> [Supplied records]
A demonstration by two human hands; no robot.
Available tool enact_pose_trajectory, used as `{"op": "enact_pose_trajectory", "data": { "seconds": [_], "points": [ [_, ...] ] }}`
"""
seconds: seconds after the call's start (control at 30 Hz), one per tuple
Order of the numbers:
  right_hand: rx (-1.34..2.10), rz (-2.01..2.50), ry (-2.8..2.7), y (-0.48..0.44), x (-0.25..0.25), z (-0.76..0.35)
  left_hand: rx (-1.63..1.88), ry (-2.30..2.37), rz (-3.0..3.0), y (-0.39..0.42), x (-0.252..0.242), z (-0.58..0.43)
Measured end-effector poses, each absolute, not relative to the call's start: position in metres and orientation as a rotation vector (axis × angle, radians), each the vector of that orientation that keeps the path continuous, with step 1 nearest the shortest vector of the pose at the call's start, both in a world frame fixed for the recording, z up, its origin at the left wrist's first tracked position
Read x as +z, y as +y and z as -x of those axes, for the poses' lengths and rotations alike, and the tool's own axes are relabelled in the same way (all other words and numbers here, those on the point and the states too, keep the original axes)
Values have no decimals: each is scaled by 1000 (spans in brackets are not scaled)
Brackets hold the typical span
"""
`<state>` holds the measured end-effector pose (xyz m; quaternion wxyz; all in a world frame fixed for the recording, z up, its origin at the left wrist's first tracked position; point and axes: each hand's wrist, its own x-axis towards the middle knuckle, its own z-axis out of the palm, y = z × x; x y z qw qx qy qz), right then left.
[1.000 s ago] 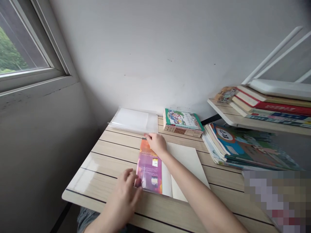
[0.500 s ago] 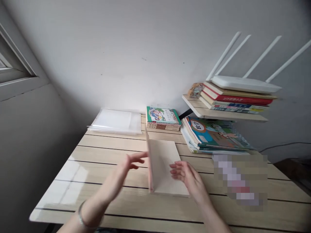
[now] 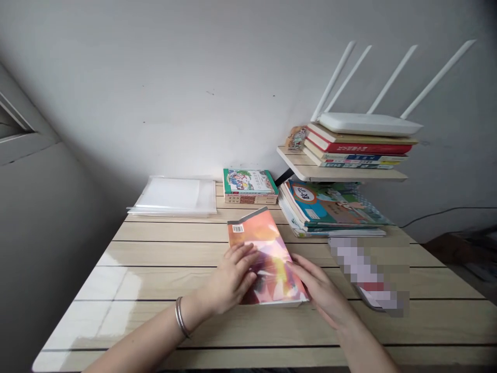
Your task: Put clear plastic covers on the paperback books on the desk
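Observation:
A book (image 3: 267,233) lies on the table in front of me, its orange, pink and yellow cover uppermost. A barcode label sits near its far left corner, and a dark strip runs along the far edge. Across the left part of the cover rests my left hand (image 3: 235,277), fingers stretched out and a little apart; a silvery bracelet circles that wrist. My right hand (image 3: 320,287) grips the book's right edge, its fingertips at the rim of the cover. Part of that hand is hidden behind the near right corner.
Clear plastic sleeves with white sheets (image 3: 173,196) lie at the table's back left. Small books (image 3: 250,184) are stacked at the back. Textbooks (image 3: 334,207) lie under a raised shelf (image 3: 341,175) carrying books and a white router (image 3: 368,123). A pixelated object (image 3: 365,272) lies right.
The book's cover, upright half a second ago with pale pages showing, now lies closed over them. My left hand has come down onto it, and my right hand has moved to its right edge.

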<state>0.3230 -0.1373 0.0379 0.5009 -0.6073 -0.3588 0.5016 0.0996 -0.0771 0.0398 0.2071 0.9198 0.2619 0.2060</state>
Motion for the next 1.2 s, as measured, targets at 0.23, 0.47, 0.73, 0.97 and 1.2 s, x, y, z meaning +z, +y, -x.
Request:
{"op": "enact_pose_trajectory", "data": {
  "seconds": [0.23,0.47,0.73,0.97,1.2],
  "points": [
    [945,1517,-1263,-84,59,-333,505,961,-2614,-54,27,-133],
    [808,1581,-1565,-66,18,-341,558,1025,-2754,-51,9,-152],
    [818,1552,-1509,-75,20,-334,733,1136,-2241,-47,22,-141],
    [923,1484,-1543,-95,35,-352,754,1367,-1389,-30,16,-123],
    [609,1550,-2012,-124,14,-395,714,1299,-1106,-34,21,-139]
  ]
}}
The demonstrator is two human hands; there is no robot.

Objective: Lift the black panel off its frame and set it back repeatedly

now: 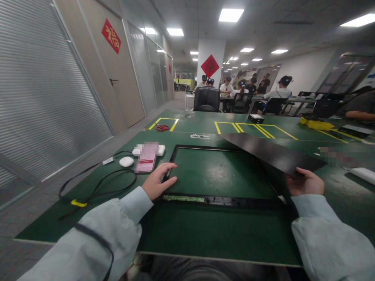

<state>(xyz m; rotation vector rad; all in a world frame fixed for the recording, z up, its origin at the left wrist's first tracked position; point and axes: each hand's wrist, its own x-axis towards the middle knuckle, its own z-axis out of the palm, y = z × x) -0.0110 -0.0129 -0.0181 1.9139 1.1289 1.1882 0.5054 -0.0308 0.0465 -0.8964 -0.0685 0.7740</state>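
Note:
A black rectangular frame (234, 201) lies flat on the green table, with a green circuit board strip (184, 199) along the left part of its near side. My left hand (158, 181) is at the frame's left side, thumb and fingers apart; I cannot tell whether it touches the frame. My right hand (306, 182) grips a thin dark flat panel (272, 150) by its near right edge, thumb on top. The panel is tilted above the frame's right part and hides its far right corner.
Left of the frame are a phone (146, 158), a white rounded case (126, 161) and a black lanyard (96, 187). Red-handled scissors (163, 127), a small black box (256, 118) and a yellow tray (316, 123) are farther back. Beyond a black chair (206, 99), several people sit at tables.

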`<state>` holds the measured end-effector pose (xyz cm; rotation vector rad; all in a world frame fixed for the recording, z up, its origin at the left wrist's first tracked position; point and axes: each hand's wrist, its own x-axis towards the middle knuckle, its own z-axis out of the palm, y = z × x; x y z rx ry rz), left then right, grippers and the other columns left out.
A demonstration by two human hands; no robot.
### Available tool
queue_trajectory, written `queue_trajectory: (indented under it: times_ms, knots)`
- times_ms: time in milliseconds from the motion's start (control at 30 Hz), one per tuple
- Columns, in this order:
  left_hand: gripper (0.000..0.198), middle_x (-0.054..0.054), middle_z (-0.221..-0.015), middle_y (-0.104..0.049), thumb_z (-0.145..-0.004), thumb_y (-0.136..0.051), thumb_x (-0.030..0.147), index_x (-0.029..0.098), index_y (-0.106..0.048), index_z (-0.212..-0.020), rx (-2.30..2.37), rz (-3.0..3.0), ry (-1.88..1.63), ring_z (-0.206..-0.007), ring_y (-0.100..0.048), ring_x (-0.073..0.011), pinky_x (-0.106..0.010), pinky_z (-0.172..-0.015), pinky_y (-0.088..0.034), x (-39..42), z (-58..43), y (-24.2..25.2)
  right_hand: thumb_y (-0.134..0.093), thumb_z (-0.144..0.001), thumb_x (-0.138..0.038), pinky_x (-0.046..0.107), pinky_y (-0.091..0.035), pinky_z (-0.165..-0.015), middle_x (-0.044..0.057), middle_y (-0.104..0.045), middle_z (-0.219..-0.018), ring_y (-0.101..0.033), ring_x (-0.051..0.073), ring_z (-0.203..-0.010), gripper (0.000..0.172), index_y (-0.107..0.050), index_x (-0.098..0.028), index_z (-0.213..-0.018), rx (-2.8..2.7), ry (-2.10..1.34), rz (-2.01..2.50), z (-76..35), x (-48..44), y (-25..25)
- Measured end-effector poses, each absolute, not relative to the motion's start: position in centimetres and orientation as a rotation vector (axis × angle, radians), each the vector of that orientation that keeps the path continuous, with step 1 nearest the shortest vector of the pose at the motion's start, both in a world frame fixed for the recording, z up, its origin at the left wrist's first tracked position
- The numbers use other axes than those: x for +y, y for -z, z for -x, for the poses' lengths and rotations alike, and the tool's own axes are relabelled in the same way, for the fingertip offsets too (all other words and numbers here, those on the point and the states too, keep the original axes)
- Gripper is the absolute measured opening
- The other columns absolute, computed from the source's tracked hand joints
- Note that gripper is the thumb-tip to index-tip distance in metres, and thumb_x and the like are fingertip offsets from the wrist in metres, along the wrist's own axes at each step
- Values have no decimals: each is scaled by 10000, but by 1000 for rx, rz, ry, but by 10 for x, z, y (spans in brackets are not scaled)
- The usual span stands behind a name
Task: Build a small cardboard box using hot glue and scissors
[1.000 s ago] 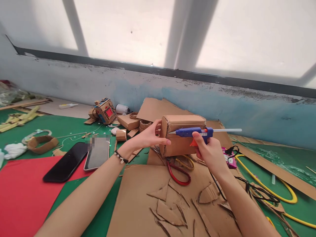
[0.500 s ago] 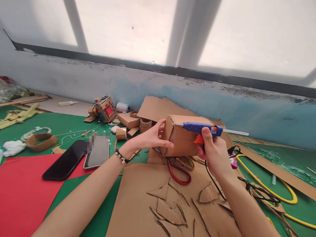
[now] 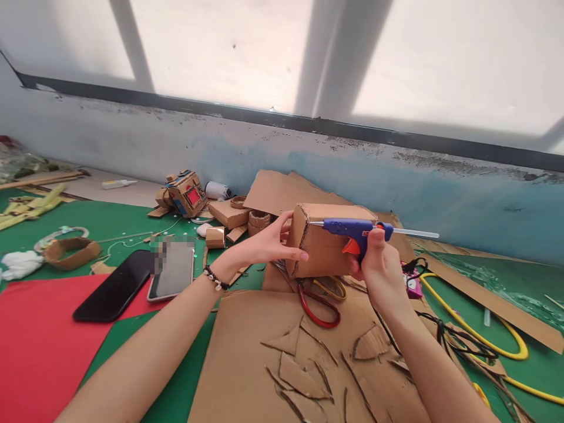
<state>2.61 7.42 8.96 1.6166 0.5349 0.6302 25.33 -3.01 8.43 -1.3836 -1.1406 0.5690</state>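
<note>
My left hand (image 3: 267, 244) grips the left end of a brown cardboard box (image 3: 324, 249), held up just above the table, thumb on its front face. My right hand (image 3: 379, 270) is closed around a blue glue gun (image 3: 352, 228) with an orange trigger. Its metal nozzle touches the box's upper left edge, and a clear glue stick juts out to the right. The gun's black cord (image 3: 445, 335) runs down past my wrist. Red-handled scissors (image 3: 319, 308) lie right below the box.
A big cardboard sheet (image 3: 247, 364) with cut scraps lies in front of me. Two phones (image 3: 145, 282) rest on a red sheet (image 3: 39, 341) at the left. Small cardboard models (image 3: 187, 194), a cardboard ring (image 3: 70, 252) and a yellow tube (image 3: 497, 341) are scattered over the green table.
The glue gun swung right along the box's top edge, then came back left a little. The box tilted slightly in my left hand, which kept its hold.
</note>
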Motion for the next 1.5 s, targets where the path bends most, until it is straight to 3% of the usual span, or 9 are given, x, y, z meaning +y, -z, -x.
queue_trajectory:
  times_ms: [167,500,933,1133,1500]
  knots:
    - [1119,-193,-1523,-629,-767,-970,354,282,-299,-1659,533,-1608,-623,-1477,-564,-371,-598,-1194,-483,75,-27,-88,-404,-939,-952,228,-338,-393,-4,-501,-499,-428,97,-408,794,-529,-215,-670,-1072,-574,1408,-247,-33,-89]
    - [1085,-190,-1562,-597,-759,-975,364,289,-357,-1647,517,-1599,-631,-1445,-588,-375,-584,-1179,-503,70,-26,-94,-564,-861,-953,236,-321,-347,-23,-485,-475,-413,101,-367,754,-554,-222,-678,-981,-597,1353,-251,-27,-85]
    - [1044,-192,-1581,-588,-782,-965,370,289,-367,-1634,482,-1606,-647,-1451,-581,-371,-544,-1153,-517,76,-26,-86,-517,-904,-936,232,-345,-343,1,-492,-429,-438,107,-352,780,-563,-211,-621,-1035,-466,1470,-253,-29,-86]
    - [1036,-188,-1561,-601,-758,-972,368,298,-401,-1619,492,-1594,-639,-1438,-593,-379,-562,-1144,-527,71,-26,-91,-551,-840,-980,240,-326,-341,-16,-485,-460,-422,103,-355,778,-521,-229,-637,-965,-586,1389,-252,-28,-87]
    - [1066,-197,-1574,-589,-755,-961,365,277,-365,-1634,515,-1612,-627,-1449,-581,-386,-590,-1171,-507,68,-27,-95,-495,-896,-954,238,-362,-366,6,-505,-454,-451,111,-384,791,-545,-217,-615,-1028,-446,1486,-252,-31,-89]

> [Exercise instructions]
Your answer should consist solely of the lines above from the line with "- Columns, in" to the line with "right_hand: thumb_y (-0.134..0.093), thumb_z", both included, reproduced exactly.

> [Task result]
- Columns, in this order:
  left_hand: gripper (0.000..0.198), middle_x (-0.054..0.054), middle_z (-0.221..-0.015), middle_y (-0.104..0.049), thumb_z (-0.145..-0.004), thumb_y (-0.136..0.051), thumb_x (-0.030..0.147), index_x (-0.029..0.098), index_y (-0.106..0.048), index_z (-0.212..-0.020), rx (-2.30..2.37), rz (-3.0..3.0), ry (-1.88..1.63), ring_z (-0.206..-0.007), ring_y (-0.100..0.048), ring_x (-0.073..0.011), pinky_x (-0.106..0.010), pinky_z (-0.172..-0.015), pinky_y (-0.088..0.034), x (-39..42), z (-58..43), y (-24.2..25.2)
  right_hand: thumb_y (-0.134..0.093), thumb_z (-0.144..0.001), thumb_x (-0.138..0.038), pinky_x (-0.046..0.107), pinky_y (-0.091..0.035), pinky_z (-0.165..-0.015), middle_x (-0.044..0.057), middle_y (-0.104..0.045), middle_z (-0.219..-0.018), ring_y (-0.101..0.033), ring_x (-0.051..0.073), ring_z (-0.203..-0.010), gripper (0.000..0.172), index_y (-0.107..0.050), index_x (-0.098..0.028), index_z (-0.213..-0.018), rx (-2.8..2.7), ry (-2.10..1.34), rz (-2.01..2.50), z (-76..35), x (-48..44), y (-25..25)

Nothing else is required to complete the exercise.